A licença-maternidade, aborto, igualdade de direitos são de suma importância para a sociedade brasileira. Mas a democratização da comunicação deve ser o foco central da categoria e de toda a sociedade brasileira junto com a reforma política.
O Sindicato é um espaço muito importante para as discussões dos problemas da categoria, instrumento de avanços e conquistas do setor e acredito que deve também agir e dialogar em consonância com as demandas da sociedade, não podemos perder de vista o compromisso social da profissão, no avanço da sociedade
Nós temos uma mulher na presidência do nosso país e muitos dos ataques que ela tem sofrido dos meios de comunicação e de alguns setores políticos partidário de maneira pejorativa e agressiva. Sei da força de mulher e nós temos que nos unir e não nos intimidar com os desafios.
Maria Paula Bexiga
Rede Record
Acho que o Jornalismo é um dos poucos setores produtivos onde a mulher tem papel de destaque. No total da categoria, elas representam 64%. E isso é facilmente percebido numa rápida análise dos programas jornalísticos da TV brasileira. A maioria dos repórteres é formada por mulheres. E também estamos ocupando grandes espaços nas redações e por trás das câmeras. Só como exemplo: hoje, coordeno a pauta do Jornal da Record e miinha equipe é composta por 6 mulheres.

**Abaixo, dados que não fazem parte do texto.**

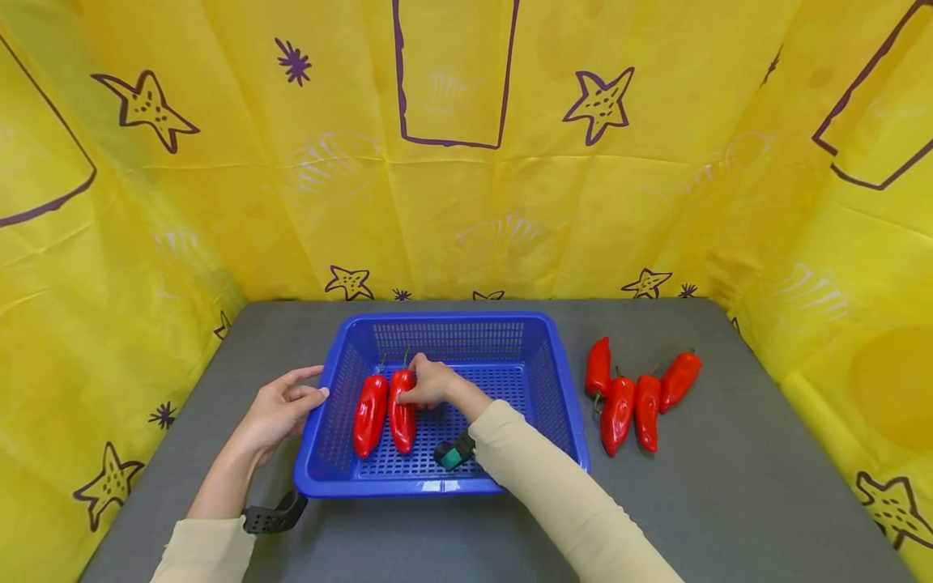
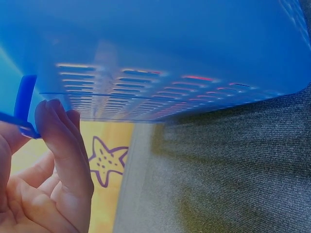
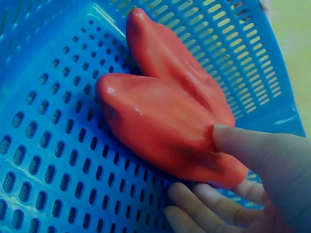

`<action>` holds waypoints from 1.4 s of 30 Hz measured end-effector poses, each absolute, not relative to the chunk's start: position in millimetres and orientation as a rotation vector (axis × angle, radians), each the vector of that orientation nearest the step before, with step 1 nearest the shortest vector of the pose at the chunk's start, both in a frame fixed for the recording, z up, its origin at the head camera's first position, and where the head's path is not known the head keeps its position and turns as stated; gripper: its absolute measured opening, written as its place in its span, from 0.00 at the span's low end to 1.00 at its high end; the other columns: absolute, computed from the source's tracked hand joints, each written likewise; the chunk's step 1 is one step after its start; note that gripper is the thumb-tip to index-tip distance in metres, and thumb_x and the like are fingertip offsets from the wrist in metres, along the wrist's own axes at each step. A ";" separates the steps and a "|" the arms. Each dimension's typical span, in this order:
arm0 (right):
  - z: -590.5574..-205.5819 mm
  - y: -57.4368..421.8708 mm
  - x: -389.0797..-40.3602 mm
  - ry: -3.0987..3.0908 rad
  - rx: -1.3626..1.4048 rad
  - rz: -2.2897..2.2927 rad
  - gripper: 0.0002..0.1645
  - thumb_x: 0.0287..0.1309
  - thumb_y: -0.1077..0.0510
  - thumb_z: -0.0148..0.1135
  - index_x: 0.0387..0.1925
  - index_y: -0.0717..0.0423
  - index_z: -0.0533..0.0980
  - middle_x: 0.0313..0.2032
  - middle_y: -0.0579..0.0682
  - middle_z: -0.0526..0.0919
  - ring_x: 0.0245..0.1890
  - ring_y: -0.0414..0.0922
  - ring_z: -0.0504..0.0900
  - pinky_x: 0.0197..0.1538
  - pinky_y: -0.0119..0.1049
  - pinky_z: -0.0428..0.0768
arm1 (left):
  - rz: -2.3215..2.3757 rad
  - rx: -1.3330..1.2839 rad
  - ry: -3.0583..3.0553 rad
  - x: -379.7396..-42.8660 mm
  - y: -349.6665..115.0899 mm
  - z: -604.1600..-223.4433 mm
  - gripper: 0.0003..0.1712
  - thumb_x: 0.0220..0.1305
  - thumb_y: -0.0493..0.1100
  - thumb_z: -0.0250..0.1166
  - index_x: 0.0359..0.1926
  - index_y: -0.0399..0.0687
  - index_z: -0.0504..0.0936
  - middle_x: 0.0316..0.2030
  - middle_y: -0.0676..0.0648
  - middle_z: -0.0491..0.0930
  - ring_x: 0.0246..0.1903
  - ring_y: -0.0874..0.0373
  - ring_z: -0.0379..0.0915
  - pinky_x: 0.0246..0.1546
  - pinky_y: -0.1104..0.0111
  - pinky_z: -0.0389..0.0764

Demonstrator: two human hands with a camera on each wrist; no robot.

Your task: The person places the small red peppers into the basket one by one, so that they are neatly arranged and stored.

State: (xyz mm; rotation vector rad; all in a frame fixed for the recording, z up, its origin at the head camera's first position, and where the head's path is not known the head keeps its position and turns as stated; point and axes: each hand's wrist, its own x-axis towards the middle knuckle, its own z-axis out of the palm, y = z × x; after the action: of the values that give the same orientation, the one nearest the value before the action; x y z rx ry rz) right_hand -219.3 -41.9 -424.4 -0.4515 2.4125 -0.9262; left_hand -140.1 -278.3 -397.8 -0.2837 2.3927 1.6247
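Observation:
A blue plastic basket [image 1: 394,488] with slotted walls stands on the grey table. Inside, toward its left side, two long red peppers lie side by side with their stems away from me. My right hand [image 1: 435,382] reaches in and holds the right-hand pepper [image 1: 402,417] near its stem end; in the right wrist view the thumb [image 3: 257,145] presses on top and the fingers lie along the other side. The other pepper [image 1: 370,417] rests against it. My left hand [image 1: 277,413] grips the basket's left rim, its fingers [image 2: 65,141] outside the wall.
Several more red peppers [image 1: 617,413] lie grouped on the table to the right of the basket. A yellow cloth [image 1: 466,210] with drawn starfish hangs around the back and sides of the table [image 1: 729,486].

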 end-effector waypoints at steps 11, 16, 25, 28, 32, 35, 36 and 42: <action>-423.9 -43.5 -215.3 2.397 -0.396 -0.890 0.29 0.52 0.49 0.65 0.50 0.56 0.63 0.27 0.51 0.75 0.29 0.48 0.82 0.29 0.39 0.83 | 1.632 -0.281 2.386 -140.0 -278.0 -397.7 0.38 0.61 0.52 0.61 0.67 0.44 0.57 0.42 0.39 0.79 0.35 0.51 0.81 0.36 0.59 0.83; -424.8 -43.4 -215.7 2.388 -0.401 -0.886 0.29 0.52 0.48 0.65 0.49 0.56 0.63 0.26 0.51 0.75 0.29 0.49 0.81 0.28 0.39 0.82 | 1.648 -0.282 2.374 -139.8 -278.0 -397.6 0.38 0.61 0.51 0.61 0.67 0.43 0.57 0.41 0.40 0.80 0.34 0.51 0.81 0.36 0.59 0.83; -425.8 -43.6 -215.3 2.388 -0.381 -0.865 0.31 0.52 0.45 0.64 0.51 0.55 0.62 0.26 0.50 0.76 0.28 0.46 0.82 0.28 0.37 0.82 | 1.681 -0.253 2.345 -140.0 -277.2 -397.2 0.38 0.62 0.49 0.61 0.67 0.42 0.56 0.40 0.41 0.80 0.34 0.52 0.81 0.35 0.59 0.83; -427.7 -43.4 -215.9 2.386 -0.375 -0.874 0.31 0.53 0.45 0.64 0.51 0.55 0.62 0.26 0.50 0.76 0.28 0.46 0.82 0.29 0.37 0.82 | 1.692 -0.248 2.337 -140.2 -277.1 -397.4 0.38 0.62 0.49 0.60 0.67 0.42 0.56 0.40 0.42 0.80 0.34 0.52 0.81 0.35 0.59 0.83; -428.8 -42.9 -217.0 2.377 -0.370 -0.881 0.32 0.53 0.45 0.64 0.52 0.56 0.63 0.26 0.50 0.77 0.28 0.45 0.82 0.29 0.37 0.82 | 1.688 -0.260 2.338 -140.3 -276.9 -397.9 0.38 0.61 0.50 0.61 0.67 0.42 0.56 0.40 0.42 0.80 0.34 0.52 0.81 0.35 0.58 0.83; -427.3 -42.1 -217.3 2.363 -0.368 -0.882 0.32 0.53 0.45 0.63 0.52 0.57 0.63 0.26 0.52 0.79 0.27 0.45 0.82 0.28 0.37 0.82 | 1.688 -0.262 2.337 -140.3 -277.1 -398.5 0.37 0.61 0.50 0.61 0.67 0.43 0.56 0.40 0.42 0.80 0.34 0.52 0.81 0.35 0.58 0.83; -426.7 -41.8 -217.3 2.360 -0.365 -0.883 0.32 0.53 0.45 0.63 0.52 0.57 0.63 0.26 0.52 0.79 0.26 0.45 0.82 0.28 0.37 0.82 | 1.689 -0.256 2.339 -140.2 -277.1 -398.5 0.37 0.62 0.49 0.61 0.67 0.42 0.56 0.40 0.42 0.80 0.34 0.52 0.81 0.35 0.58 0.83; -422.9 -40.6 -217.4 2.439 -0.370 -0.834 0.31 0.55 0.43 0.60 0.52 0.58 0.64 0.22 0.52 0.80 0.21 0.44 0.80 0.25 0.34 0.80 | 1.682 -0.264 2.349 -139.3 -276.9 -397.7 0.37 0.62 0.49 0.61 0.67 0.42 0.56 0.40 0.42 0.80 0.34 0.52 0.81 0.35 0.59 0.83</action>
State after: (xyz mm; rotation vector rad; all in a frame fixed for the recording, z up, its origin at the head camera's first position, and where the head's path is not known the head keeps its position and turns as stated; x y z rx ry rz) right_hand -217.4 -40.6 -422.9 -0.3703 2.4387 -0.8341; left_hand -139.3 -276.9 -397.7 -0.2635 2.3494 1.6820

Só vejo diferença de cobertura na questão da sensibilidade. Costumamos mandar mulheres para cobrir reportagens que envolvam crianças, mulheres agredidas, pessoas em situação de risco. As mulheres costumam ter mais tato para lidar com a dor dos outros.
Apesar das mulheres serem maioria, os homens são os primeiros a ganhar promoção e chegar a um cargo de chefia.
Acho que, ainda que de forma sutil, o machismo ainda predomina no mercado de trabalho e no caso específico da mulher, o assedio moral costuma estar relacionado à gravidez ou maternidade. Os superiores parecem culpar a funcionária por ser mãe, ter que faltar para levar o filho ao médico, entre outras coisas.
A mulher já mostrou que pode ser bem sucedida em qualquer área, inclusive na política. Já mostramos que a tal “fragilidade do sexo feminino” não é sinônimo de incompetência ou falta de habilidade para o que quer que seja. Temos, sim, que estar cada vez mais integradas na vida sindical, na política, nas discussões quanto ao futuro do país.
Descriminalização do aborto como um direito de cidadania e questão de saúde pública; Ampliação da licença-maternidade de 6 meses, obrigatória a todas as trabalhadoras; salários iguais para homens e mulheres que desempenham a mesma função.
Acho que o Sindicato está sempre aberto para mostrar para as profissionais o papel que ela representa na imprensa nacional, na luta pela igualdade de direitos e ajudar a consolidar as conquistas femininas no jornalismo.